Посмеялись и разошлись.

Палата меня встретила весело.

Раков терзал гармонь, а остальные хором пели. Задорно так, с огоньком.

Гоц-тоц, Зоя,
Зачем давала стоя,
В чулочках, шо тебе я подарил?
Иль я тебе не холил?
Иль я тебя не шкворил,
Иль я тебе, паскуда, не люби-и-и-и-и-ил.

Теперь понятно, зачем мне дали такое партийное поручение.

8.

Утром с меня сняли гипс. Радости полные штаны. Кто на костылях не шкандыбал, тому не понять. Впрочем, предупредили, чтобы ногу я сильно не нагружал и каждое утро на ЛФК бегал. Больше меня не лечили ничем. Не считать же лечением мензурку дежурной успокоительной микстуры на ночь.

Доктор Туровский меня избегает, и в глаза не смотрит. Чую связано это с его поведением на партсобрании. Сидел он там как мышь под веником в присутствии кота и за Соню не заступился.

Доктор Богораз обходы утренние сократил до минимума на грани приличия. Понятно. В госпиталь стали завозить сильно обмороженных бойцов.
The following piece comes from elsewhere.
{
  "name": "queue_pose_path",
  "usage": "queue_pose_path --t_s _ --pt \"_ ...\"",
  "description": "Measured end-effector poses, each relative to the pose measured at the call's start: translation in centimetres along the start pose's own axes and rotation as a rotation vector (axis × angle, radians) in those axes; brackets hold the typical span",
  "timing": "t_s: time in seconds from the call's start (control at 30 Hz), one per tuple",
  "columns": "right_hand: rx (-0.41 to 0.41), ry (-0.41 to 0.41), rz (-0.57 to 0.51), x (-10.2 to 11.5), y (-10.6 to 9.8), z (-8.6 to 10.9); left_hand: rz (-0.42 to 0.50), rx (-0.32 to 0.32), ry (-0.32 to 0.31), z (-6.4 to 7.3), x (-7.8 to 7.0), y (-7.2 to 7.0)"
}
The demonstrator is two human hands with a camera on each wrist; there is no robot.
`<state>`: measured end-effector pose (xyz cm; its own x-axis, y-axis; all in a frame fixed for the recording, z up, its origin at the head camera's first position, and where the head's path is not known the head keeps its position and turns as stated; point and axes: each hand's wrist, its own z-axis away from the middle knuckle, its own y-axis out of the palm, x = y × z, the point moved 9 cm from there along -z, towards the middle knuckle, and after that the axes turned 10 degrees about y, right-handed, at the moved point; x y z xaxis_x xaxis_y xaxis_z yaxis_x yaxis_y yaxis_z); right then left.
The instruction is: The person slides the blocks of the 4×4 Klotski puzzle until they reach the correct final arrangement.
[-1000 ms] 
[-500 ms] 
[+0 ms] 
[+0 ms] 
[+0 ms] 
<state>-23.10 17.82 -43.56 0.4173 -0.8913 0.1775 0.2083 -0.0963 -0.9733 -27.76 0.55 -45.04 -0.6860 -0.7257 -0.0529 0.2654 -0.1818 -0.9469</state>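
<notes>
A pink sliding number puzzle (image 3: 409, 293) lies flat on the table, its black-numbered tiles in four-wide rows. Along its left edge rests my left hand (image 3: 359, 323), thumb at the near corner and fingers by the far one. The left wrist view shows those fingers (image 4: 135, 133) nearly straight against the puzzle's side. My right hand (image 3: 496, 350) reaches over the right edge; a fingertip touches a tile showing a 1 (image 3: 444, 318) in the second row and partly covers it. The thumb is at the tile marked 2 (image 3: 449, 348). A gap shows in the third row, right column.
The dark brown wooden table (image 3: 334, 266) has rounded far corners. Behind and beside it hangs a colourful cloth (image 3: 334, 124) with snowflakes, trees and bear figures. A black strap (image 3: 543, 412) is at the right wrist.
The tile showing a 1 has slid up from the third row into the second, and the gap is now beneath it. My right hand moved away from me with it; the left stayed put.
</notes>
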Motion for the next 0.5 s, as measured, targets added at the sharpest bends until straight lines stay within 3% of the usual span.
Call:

Пока еще немного, но правое крыло здания моментально пропахло гноем и мазью Вишневского. То ли ещё будет?

Возможно, с этим связано то, что ходячим разрешили прогулки в заснеженном госпитальном парке. По часу. Количество гуляющих ограничивалось наличием свободных бараньих тулупов, огромных таких с большим запахом, длиной до земли. Их, как сказали, часовым выдают зимой, чтобы свободно на шинель одевались. Стоять в них хорошо, а вот ходить в полах запутываешься. На лавочке сидеть самое оно. Широкий воротник поднял и только нос наружу торчит. Главное, дышать свежим воздухом ничего не мешало.
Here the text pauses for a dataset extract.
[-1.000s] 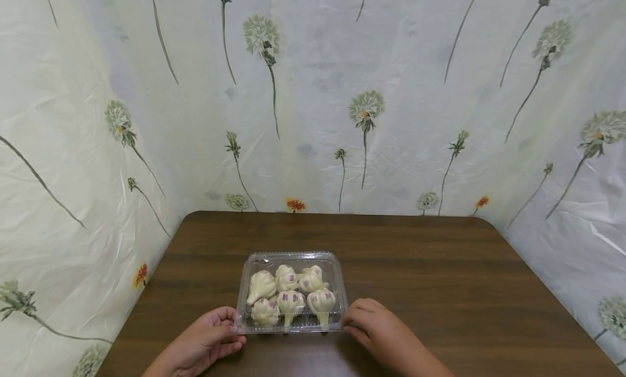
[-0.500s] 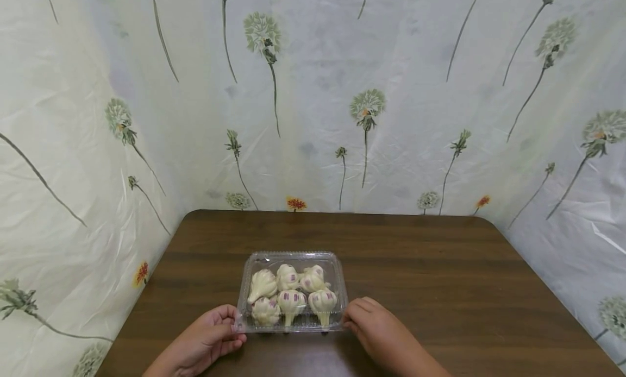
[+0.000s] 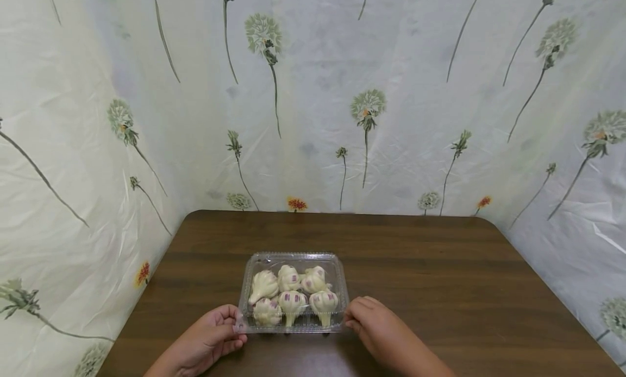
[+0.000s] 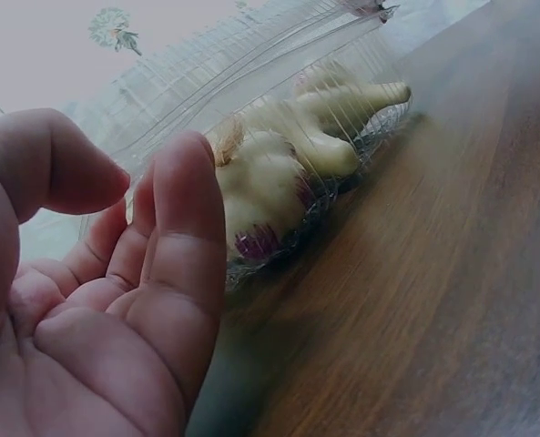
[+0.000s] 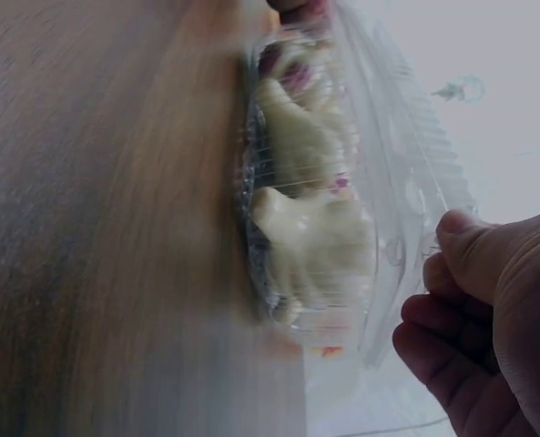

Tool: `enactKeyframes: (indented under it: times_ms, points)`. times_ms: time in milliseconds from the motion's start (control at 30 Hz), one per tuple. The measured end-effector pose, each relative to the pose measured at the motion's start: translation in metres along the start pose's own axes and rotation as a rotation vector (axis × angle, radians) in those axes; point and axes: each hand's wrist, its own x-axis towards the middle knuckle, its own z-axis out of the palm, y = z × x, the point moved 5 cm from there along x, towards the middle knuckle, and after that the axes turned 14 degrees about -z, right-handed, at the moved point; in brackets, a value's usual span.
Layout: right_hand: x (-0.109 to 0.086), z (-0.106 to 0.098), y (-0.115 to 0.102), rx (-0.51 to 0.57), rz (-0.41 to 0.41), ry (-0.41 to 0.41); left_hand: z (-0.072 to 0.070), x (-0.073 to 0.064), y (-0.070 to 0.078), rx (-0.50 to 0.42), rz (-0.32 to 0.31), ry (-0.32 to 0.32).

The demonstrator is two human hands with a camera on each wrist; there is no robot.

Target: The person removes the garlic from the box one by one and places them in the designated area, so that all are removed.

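Observation:
A clear plastic clamshell container point(image 3: 299, 262) lies on the brown wooden table, its lid down. Several whitish garlic bulbs point(image 3: 293, 302) with purple marks sit inside in two rows. At the near left corner, my left hand point(image 3: 207, 336) pinches the rim between thumb and fingers. My right hand point(image 3: 379, 331) grips the near right corner. In the right wrist view, the right thumb point(image 5: 465, 246) presses on the lid's rim with the fingers bent underneath. From the left wrist, the bulbs point(image 4: 260, 196) show through the ribbed side wall, close over the table.
The wooden table point(image 3: 430, 279) stretches away behind and to the right of the container. A pale curtain point(image 3: 313, 94) printed with dandelions hangs along its back and both sides.
The right thumb has drawn in toward the container's corner since one second ago. The container and my left hand stay almost where they were.

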Motion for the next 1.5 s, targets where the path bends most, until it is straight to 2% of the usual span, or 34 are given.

Вот туда в парк военврач Костикова принесла мне пакет, который как сказала, привезли в госпиталь с нарочным.

В пакете было приглашение от Президиума Верховного Совета Советского Союза в Кремль на торжественное награждение. Форма одежды предписывалась парадная. И во мне сразу заиграл синдром невесты — где это все взять?

Выручил как всегда Коган.

— Ари, у тебя в Москве комната. Неужто, там нет в шифоньере парадного комплекта формы? Ни за что не поверю.

Крашеная мелом на клею госпитальная ''эмка'' неторопливо переехала мост через Яузу и, вскоре, развернувшись на площади Разгуляй выехала на улицу Радио. О чем не преминул нам сообщить водитель — пожилой старшина, чем-то неуловимо похожий на актера Бабочкина в роли Чапаева. И звали его, кстати, Василий Иванович.

Москва выглядела странно. Неуютно. Высокие двухметровые сугробы перемежались с не менее высокими баррикадами, посередине которых был оставлен проезд для транспорта между рядами сваренных из обрезков рельсов ''ежей''.

У моста и на площади тянулись вверх тонкие стволы малокалиберных зениток, около которых копошились молодые девчата в серых шинелях. Зенитки были обложены по кругу мешками с песком.

Пропустили на перекрестке десятка три молоденьких девчат в военной форме, которые несли к месту его запуска в небо, придерживая, чтобы не улетел, серо-серебристый аэростат заграждения, похожий на толстую рыбу. Сбоку от них вышагивал командир — слегка хромающий и опирающийся на толстую самодельную трость. Девки все от мороза румяные казались красавицами в самом цветении юности.